What follows is a listing. Return every line of it exactly.

◆ DATA BELOW ◆
Segment Open

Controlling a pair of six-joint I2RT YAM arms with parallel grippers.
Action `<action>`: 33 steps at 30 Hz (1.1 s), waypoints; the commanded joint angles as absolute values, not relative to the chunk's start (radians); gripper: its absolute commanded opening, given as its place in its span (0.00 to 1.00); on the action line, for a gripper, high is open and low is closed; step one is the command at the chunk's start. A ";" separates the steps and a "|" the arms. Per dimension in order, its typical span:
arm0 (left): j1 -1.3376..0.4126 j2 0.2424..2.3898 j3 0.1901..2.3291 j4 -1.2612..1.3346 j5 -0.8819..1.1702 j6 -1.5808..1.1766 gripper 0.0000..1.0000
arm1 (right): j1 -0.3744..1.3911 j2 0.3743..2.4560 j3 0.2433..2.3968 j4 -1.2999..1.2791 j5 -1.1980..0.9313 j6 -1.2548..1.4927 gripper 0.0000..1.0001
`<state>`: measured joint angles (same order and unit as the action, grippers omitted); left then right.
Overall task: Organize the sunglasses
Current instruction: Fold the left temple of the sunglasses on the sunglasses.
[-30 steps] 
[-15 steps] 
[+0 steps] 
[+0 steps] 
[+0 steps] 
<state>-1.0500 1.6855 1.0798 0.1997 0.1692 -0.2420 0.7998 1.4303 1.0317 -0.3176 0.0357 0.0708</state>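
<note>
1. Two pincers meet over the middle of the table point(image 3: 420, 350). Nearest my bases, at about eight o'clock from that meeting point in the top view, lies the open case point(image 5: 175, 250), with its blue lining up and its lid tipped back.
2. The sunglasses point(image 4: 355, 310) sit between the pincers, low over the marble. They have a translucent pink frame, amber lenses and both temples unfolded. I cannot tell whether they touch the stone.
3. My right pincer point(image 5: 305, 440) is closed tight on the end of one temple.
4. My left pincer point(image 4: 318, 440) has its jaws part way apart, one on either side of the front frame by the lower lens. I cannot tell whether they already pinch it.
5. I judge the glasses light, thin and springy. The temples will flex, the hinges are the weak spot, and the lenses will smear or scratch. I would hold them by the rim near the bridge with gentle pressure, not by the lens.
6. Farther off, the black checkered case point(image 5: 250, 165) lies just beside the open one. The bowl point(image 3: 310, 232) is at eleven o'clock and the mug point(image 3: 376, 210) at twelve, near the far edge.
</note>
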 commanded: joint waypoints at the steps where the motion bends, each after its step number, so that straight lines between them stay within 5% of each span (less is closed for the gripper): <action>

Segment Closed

◆ WRITTEN ANSWER ◆
Controlling a pair of six-joint I2RT YAM arms with parallel grippers.
Action `<action>`: 33 steps at 30 Hz (1.1 s), waypoints; the commanded joint angles as absolute values, not relative to the chunk's start (radians); gripper: its absolute commanded opening, given as its place in its span (0.00 to 1.00); on the action line, for a gripper, high is open and low is closed; step one is the command at the chunk's start. A ";" separates the steps and a "|" the arms. Per dimension in order, its typical span:
arm0 (left): j1 -1.3376..0.4126 j2 0.2424..2.3898 j3 0.1901..2.3291 j4 -1.2612..1.3346 j5 -0.8819..1.1702 j6 -1.5808..1.1766 gripper 0.0000..1.0000
arm1 (right): j1 -0.3744..1.3911 j2 0.3743..2.4560 j3 0.2433..2.3968 j4 -1.2999..1.2791 j5 -1.1980..0.9313 j6 -1.2548..1.4927 gripper 0.0000..1.0001
`<state>`: measured joint angles (same order and unit as the action, grippers omitted); left then right.
Overall task: Organize the sunglasses
Current instruction: Fold the left temple of the sunglasses on the sunglasses.
[-30 steps] 
[-15 steps] 
[+0 steps] 
[+0 steps] 
[+0 steps] 
<state>-1.0500 1.6855 1.0798 0.1997 0.1692 -0.2420 0.7998 1.4303 1.0317 -0.3176 0.0357 0.0708</state>
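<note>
1. Two pincers meet over the middle of the table point(image 3: 420, 350). Nearest my bases, at about eight o'clock from that meeting point in the top view, lies the open case point(image 5: 175, 250), with its blue lining up and its lid tipped back.
2. The sunglasses point(image 4: 355, 310) sit between the pincers, low over the marble. They have a translucent pink frame, amber lenses and both temples unfolded. I cannot tell whether they touch the stone.
3. My right pincer point(image 5: 305, 440) is closed tight on the end of one temple.
4. My left pincer point(image 4: 318, 440) has its jaws part way apart, one on either side of the front frame by the lower lens. I cannot tell whether they already pinch it.
5. I judge the glasses light, thin and springy. The temples will flex, the hinges are the weak spot, and the lenses will smear or scratch. I would hold them by the rim near the bridge with gentle pressure, not by the lens.
6. Farther off, the black checkered case point(image 5: 250, 165) lies just beside the open one. The bowl point(image 3: 310, 232) is at eleven o'clock and the mug point(image 3: 376, 210) at twelve, near the far edge.
</note>
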 commanded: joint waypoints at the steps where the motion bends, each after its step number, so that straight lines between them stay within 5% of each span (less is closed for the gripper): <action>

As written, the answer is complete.